Automotive 3D Object Detection Without Target Domain Annotations


In this thesis we study a perception problem in the context of autonomous driving. Specifically, we study the computer vision problem of 3D object detection, in which objects should be detected from various sensor data and their position in the 3D world should be estimated. We also study the application of Generative Adversarial Networks in domain adaptation techniques, aiming to improve the 3D object detection model’s ability to transfer between different domains. The state-of-the-art Frustum-PointNet architecture for LiDAR-based 3D object detection was implemented and found to closely match its reported performance when trained and evaluated on the KITTI dataset.
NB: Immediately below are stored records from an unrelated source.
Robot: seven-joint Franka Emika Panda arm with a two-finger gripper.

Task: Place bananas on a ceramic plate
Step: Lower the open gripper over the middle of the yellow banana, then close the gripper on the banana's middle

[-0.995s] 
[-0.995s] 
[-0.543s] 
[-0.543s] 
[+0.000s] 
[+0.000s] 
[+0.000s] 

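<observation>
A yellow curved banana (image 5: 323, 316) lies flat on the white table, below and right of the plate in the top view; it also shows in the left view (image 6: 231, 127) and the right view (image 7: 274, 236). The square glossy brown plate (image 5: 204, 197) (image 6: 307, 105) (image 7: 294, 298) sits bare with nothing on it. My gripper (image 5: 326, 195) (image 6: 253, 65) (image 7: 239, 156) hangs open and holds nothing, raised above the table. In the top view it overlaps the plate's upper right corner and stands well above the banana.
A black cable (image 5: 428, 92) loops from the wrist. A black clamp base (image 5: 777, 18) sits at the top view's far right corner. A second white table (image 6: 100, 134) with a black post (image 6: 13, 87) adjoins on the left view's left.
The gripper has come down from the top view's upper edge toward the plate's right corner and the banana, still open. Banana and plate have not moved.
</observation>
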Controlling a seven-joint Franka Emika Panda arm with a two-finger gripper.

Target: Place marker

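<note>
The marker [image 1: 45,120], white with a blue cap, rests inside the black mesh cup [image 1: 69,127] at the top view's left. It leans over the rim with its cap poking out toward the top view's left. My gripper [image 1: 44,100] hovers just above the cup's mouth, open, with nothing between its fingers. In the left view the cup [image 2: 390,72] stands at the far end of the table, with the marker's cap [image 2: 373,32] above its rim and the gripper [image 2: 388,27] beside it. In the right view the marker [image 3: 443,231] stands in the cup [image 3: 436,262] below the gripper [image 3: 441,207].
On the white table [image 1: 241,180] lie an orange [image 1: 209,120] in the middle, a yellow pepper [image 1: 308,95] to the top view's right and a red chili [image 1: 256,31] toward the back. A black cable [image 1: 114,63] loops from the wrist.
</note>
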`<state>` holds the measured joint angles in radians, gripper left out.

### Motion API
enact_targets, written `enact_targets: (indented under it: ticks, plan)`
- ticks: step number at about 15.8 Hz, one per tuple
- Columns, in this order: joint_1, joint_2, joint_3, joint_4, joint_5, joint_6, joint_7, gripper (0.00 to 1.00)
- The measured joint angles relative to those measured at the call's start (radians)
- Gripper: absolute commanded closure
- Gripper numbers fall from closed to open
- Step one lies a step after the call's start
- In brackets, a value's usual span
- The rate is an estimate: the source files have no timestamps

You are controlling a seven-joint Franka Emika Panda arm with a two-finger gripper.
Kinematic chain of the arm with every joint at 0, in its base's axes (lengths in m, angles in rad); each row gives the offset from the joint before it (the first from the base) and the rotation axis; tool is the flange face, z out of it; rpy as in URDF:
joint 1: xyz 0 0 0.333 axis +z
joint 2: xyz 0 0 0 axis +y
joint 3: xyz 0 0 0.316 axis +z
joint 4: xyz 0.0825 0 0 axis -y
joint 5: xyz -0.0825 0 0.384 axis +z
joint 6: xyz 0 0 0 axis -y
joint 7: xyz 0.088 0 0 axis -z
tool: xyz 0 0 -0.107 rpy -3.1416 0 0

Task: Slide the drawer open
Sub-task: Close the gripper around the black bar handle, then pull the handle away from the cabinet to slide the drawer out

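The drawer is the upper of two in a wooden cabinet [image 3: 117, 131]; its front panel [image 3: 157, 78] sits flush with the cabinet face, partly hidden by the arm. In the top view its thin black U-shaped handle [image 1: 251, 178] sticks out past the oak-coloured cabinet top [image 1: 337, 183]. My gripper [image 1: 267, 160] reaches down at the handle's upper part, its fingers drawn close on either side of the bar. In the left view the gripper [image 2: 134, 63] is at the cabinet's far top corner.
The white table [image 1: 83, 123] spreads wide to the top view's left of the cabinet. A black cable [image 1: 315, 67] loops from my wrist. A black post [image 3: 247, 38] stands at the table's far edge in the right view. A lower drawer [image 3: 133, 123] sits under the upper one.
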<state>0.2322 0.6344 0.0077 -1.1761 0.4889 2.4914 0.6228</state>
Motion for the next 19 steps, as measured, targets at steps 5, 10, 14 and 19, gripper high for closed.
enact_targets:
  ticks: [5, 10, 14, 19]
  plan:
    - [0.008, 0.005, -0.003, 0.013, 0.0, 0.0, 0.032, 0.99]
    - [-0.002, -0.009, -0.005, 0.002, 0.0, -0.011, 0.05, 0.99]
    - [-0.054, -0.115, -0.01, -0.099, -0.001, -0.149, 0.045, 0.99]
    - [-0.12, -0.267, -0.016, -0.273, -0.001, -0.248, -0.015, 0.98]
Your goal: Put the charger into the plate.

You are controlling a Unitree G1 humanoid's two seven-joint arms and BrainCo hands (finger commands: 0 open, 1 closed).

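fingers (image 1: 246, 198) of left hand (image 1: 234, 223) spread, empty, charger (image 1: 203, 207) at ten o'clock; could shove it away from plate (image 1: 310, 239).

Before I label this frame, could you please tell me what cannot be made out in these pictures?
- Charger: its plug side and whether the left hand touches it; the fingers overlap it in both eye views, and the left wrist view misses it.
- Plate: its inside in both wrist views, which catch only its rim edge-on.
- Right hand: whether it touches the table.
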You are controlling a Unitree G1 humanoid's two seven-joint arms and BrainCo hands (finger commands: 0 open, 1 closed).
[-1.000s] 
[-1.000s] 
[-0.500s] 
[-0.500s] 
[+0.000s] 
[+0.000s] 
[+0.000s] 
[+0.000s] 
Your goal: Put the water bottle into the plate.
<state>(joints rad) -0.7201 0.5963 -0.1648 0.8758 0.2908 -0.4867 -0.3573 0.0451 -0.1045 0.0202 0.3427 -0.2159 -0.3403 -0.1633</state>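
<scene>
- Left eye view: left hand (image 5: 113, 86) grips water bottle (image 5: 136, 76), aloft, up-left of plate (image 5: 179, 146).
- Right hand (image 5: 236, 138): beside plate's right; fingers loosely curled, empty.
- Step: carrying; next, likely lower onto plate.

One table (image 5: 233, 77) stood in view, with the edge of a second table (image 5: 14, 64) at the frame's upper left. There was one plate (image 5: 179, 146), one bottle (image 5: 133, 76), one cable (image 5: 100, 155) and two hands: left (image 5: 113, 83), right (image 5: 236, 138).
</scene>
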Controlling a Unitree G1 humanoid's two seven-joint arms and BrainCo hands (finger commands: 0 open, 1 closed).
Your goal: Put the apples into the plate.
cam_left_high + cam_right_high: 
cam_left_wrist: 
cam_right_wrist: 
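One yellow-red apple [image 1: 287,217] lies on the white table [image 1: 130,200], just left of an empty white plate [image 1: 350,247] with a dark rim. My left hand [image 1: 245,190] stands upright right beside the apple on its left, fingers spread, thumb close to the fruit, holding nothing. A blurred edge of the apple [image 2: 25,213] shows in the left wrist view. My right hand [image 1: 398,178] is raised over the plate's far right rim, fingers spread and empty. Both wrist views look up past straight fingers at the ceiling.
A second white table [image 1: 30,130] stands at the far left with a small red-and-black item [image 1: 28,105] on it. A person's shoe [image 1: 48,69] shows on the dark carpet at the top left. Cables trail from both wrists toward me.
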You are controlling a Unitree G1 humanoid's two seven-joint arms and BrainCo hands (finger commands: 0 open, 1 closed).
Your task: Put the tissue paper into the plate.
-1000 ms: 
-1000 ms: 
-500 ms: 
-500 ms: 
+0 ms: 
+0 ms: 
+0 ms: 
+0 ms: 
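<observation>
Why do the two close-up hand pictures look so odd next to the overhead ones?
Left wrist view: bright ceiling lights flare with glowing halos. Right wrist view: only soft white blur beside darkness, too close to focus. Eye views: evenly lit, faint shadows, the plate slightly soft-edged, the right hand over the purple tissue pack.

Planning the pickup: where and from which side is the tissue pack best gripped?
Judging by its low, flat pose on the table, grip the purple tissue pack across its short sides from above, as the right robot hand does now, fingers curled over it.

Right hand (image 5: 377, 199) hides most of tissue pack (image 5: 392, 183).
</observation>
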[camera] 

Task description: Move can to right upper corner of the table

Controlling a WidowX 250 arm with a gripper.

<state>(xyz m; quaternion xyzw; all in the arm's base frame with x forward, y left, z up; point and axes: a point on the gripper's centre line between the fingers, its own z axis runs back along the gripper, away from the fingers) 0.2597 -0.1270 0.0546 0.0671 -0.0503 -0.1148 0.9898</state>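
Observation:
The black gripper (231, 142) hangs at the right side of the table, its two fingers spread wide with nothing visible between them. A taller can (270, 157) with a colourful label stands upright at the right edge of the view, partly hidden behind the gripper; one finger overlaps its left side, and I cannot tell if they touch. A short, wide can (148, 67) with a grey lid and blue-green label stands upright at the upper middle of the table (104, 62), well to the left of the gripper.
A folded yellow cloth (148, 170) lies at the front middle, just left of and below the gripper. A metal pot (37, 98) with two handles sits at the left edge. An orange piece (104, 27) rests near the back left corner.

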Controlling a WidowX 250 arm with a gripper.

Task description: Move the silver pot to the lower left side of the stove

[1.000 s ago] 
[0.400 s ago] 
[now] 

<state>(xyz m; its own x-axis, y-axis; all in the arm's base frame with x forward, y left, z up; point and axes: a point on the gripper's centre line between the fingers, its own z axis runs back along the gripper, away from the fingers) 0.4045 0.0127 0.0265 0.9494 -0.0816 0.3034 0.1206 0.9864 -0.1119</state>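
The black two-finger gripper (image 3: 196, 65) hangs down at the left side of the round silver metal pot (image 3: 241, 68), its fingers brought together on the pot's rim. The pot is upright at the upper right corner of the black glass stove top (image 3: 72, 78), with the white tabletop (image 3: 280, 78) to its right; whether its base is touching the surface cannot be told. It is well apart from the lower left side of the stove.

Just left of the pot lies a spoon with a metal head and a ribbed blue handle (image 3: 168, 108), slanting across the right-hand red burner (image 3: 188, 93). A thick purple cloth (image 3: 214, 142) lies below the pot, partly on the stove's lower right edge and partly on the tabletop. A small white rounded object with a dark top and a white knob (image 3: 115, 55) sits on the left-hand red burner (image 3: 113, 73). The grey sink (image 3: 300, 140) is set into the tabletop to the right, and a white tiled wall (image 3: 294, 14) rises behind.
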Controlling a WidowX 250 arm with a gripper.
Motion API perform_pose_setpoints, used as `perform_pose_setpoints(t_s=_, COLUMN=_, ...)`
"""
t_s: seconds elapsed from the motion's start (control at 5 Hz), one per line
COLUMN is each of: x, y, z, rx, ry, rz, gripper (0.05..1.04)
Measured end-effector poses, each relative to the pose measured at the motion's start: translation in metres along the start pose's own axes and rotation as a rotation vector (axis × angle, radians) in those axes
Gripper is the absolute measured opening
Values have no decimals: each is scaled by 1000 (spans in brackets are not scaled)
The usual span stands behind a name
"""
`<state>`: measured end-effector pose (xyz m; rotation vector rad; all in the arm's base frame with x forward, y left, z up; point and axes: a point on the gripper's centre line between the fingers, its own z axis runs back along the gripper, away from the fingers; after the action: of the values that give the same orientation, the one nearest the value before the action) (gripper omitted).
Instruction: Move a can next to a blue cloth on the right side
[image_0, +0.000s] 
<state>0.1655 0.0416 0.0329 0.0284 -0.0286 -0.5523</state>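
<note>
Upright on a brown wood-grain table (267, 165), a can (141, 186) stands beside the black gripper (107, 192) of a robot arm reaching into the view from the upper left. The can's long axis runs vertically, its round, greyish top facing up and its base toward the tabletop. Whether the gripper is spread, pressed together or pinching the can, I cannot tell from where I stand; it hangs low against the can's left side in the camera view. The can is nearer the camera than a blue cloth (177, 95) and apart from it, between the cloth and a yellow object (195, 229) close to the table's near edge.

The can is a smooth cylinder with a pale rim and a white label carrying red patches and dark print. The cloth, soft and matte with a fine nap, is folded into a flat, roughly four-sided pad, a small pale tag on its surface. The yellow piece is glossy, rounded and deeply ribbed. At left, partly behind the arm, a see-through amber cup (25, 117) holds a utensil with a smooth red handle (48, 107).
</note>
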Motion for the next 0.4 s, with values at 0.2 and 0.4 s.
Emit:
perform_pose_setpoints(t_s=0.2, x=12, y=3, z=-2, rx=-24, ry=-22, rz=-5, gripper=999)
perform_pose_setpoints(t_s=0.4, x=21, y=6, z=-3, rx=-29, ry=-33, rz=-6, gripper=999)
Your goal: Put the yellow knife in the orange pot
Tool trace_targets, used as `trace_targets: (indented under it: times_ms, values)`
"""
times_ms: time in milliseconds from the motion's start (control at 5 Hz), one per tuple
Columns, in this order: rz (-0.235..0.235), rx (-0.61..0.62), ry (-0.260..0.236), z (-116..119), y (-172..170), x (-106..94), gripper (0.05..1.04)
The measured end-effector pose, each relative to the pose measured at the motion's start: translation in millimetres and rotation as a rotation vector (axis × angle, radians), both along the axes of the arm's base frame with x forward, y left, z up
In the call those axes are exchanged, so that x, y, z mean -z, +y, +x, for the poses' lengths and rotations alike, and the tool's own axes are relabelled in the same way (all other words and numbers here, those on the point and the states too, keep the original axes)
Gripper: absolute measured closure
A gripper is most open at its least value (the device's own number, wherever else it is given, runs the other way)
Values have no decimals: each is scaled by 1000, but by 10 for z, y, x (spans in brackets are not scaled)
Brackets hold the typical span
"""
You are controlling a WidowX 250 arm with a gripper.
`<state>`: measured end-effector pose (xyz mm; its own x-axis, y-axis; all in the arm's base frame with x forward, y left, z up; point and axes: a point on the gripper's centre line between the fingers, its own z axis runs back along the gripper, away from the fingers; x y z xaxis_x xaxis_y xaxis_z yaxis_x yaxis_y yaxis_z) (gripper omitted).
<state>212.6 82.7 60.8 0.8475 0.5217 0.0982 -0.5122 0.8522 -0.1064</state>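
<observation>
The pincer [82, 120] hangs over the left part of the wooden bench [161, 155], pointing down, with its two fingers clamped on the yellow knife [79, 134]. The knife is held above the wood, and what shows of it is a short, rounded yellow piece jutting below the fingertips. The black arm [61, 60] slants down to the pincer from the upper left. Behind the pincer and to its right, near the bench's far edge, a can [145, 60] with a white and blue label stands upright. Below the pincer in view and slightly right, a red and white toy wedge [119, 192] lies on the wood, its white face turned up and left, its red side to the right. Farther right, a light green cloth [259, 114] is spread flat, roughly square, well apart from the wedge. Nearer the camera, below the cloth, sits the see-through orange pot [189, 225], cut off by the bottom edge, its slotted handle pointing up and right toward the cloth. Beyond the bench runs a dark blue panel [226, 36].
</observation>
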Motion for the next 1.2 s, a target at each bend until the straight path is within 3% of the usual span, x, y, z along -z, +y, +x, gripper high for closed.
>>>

The architecture was also found to transfer reasonably well from the synthetic SYN dataset to KITTI, and is thus believed to be usable in a semi-automatic 3D bounding box annotation process. The Frustum-PointNet architecture was also extended to explicitly utilize image features, which surprisingly degraded its detection performance. Furthermore, an image-only 3D object detection model was designed and implemented, which was found to compare quite favourably with current state-of-the-art in terms of detection performance. Additionally, the PixelDA approach was adopted and successfully applied to the MNIST to MNIST-M domain adaptation problem, which validated the idea that unsupervised domain adaptation using Generative Adversarial Networks can improve the performance of a task network for a dataset lacking ground truth annotations. Surprisingly, the approach did however not significantly improve upon the performance of the image-based 3D object detection models when trained on the SYN dataset and evaluated on KITTI.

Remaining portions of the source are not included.